### Brief
Exactly reproduce the lines from the one containing "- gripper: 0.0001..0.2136" through the last line of the data, both ends included, leaving out pictures.

### Exercise input
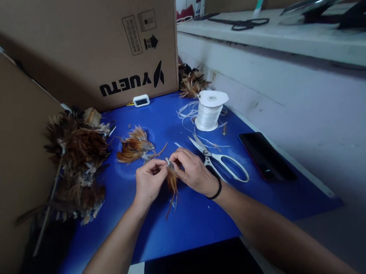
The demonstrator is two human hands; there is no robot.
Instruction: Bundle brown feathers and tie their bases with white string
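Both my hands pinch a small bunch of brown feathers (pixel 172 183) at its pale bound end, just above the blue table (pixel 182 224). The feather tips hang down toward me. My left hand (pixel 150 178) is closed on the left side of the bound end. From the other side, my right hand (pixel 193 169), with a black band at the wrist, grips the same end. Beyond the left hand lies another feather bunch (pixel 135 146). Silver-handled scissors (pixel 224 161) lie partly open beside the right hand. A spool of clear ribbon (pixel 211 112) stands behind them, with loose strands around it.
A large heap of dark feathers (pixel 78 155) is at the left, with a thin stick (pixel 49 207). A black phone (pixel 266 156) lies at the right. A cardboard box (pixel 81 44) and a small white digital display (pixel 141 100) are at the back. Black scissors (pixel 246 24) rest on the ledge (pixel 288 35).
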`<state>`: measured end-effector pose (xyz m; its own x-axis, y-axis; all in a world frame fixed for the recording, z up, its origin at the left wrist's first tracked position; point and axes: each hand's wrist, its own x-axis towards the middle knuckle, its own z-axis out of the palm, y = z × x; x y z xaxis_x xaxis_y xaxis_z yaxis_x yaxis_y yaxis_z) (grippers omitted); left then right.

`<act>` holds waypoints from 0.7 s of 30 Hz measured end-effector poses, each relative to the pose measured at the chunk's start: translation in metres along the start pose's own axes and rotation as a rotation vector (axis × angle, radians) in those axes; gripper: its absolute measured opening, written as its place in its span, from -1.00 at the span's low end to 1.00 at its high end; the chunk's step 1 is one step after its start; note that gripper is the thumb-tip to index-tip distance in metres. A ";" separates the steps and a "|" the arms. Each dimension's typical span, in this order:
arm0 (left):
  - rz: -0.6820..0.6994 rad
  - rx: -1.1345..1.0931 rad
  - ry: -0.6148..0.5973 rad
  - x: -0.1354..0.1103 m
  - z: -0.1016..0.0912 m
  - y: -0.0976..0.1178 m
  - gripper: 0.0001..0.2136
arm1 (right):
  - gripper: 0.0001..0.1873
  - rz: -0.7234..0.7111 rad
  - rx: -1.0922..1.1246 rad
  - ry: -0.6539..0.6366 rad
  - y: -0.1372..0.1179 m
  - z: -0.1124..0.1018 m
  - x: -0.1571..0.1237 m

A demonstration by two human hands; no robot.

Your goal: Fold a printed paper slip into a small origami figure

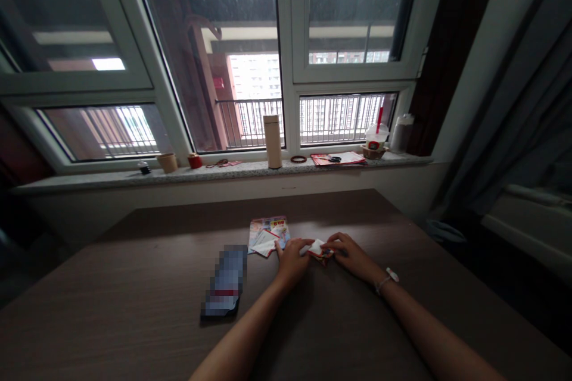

### Solution to the exercise
  - gripper: 0.0001..0.2136
arm1 (right):
  - gripper: 0.0001..0.1873
  - rz: -0.7234..0.7111 rad
  - rx: -1.0922..1.1246 rad
  - ry: -0.6539..0.6366 rad
  - y: -0.1372..0.1179 m
  - z: -0.1124..0.1018 m
  - x: -0.1571..0.1237 m

A demonstration by two human hands; no robot.

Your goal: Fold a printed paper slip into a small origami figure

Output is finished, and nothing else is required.